Com o avanço de períodos frios e chuvosos no Rio Grande do Sul, a umidade elevada cria condições favoráveis para o aparecimento de mofo em paredes, banheiros, armários e atrás de móveis. Além da limpeza, a prevenção depende de reduzir a umidade e aumentar a circulação de ar. Entre as medidas recomendadas estão afastar móveis das paredes, manter janelas abertas depois do banho e recorrer a potes antimofo, sílica-gel ou desumidificadores em ambientes menores e pouco ventilados.

Na hora de remover o problema, o especialista em higienização doméstica Cássio Siqueira Nunes orienta o uso de detergente neutro com pano úmido, evitando tecido seco, que pode espalhar partículas pelo ambiente. Água sanitária também pode ser utilizada em situações adequadas, mas ele alerta para que produtos de limpeza não sejam misturados, especialmente combinações de água sanitária com vinagre, álcool ou desinfetantes. Depois da higienização, secar completamente a área é uma etapa essencial para dificultar o retorno do fungo.

A professora de Engenharia Química da Universidade de Caxias do Sul (UCS), Camila Baldasso, explica que os fungos estão naturalmente presentes no ar e encontram condições para crescer quando há umidade, calor e acúmulo de poeira.

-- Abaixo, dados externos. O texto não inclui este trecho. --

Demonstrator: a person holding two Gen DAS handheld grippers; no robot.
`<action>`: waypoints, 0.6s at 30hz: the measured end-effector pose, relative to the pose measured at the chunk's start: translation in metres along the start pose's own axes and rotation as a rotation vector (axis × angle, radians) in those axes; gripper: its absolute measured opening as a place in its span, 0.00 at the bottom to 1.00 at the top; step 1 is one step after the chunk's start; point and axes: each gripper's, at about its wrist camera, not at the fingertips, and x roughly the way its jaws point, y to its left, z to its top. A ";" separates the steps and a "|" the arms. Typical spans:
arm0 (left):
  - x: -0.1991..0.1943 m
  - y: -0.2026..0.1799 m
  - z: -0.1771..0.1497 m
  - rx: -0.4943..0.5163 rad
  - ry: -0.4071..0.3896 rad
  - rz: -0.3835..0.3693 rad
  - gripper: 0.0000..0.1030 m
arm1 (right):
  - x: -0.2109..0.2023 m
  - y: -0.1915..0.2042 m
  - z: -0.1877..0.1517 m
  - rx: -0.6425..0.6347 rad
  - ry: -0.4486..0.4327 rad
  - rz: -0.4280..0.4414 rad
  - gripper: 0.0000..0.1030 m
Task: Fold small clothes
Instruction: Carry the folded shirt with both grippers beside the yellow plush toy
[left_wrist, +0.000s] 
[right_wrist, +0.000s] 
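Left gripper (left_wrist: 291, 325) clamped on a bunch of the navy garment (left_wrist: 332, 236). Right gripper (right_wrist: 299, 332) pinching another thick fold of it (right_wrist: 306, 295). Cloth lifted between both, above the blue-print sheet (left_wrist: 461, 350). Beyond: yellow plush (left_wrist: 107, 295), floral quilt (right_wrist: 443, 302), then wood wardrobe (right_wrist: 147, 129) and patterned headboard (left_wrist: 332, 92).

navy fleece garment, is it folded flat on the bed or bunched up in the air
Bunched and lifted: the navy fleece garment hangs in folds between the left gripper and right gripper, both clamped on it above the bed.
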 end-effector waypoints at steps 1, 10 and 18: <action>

Entre as alternativas citadas para o controle estão vinagre de álcool, água sanitária, cloreto de cálcio e aparelhos desumidificadores, sempre respeitando as características de cada superfície e as medidas de proteção indicadas. Luvas e, em alguns procedimentos, máscara são recomendadas, principalmente quando há uso de produtos potencialmente tóxicos em espaços fechados.